## [WHAT YOU NEED TO DO]
For this exercise, write out the whole listing below exactly, omitting its images.
━━━ INFORMATION SHOWN
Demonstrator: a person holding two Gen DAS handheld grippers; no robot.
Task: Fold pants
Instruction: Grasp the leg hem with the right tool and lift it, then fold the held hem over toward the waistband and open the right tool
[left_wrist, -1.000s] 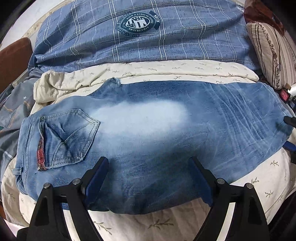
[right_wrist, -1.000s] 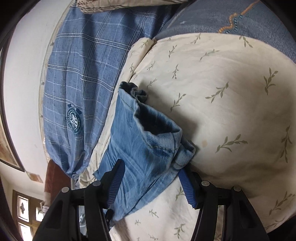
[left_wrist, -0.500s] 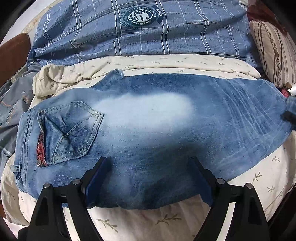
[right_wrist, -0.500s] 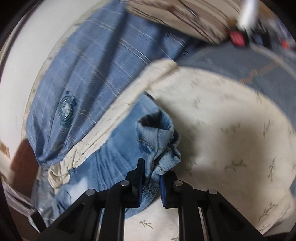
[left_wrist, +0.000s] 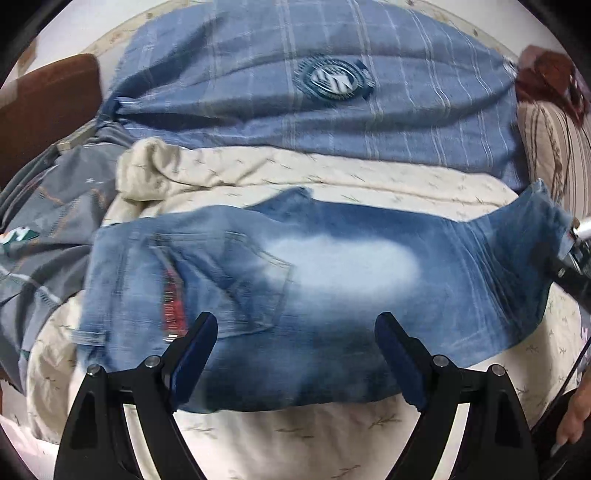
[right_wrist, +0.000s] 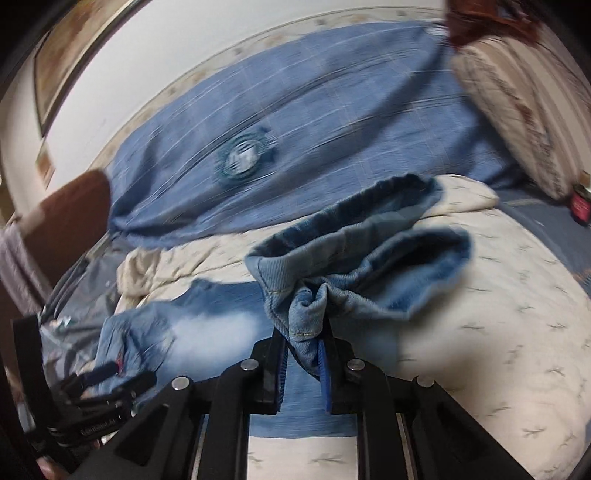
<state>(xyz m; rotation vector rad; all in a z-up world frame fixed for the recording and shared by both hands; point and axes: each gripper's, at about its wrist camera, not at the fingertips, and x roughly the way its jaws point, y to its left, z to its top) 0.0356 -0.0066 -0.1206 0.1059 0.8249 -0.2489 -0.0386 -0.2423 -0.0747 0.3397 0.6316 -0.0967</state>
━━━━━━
## [ANSWER]
Demonstrator: a person holding two Gen DAS handheld grippers; no robot.
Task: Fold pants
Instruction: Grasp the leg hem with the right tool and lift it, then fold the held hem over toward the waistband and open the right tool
[left_wrist, -1.000s] 
[right_wrist, -1.000s] 
[left_wrist, -0.500s] 
[right_wrist, -0.500s] 
[left_wrist, +0.000s] 
[right_wrist, +0.000s] 
<state>(xyz m; rotation vector rad; all in a z-up world frame fixed for the recording and shared by both hands; point and axes: each gripper's, at about its wrist camera, not at the fingertips, and x roughly the way its jaws point, y to its left, z to its top) 0.0356 -0.0066 -0.1206 0.1059 0.8249 -0.2489 -0.0386 -0.2423 -0.0747 0.3397 0.6316 -0.0967</state>

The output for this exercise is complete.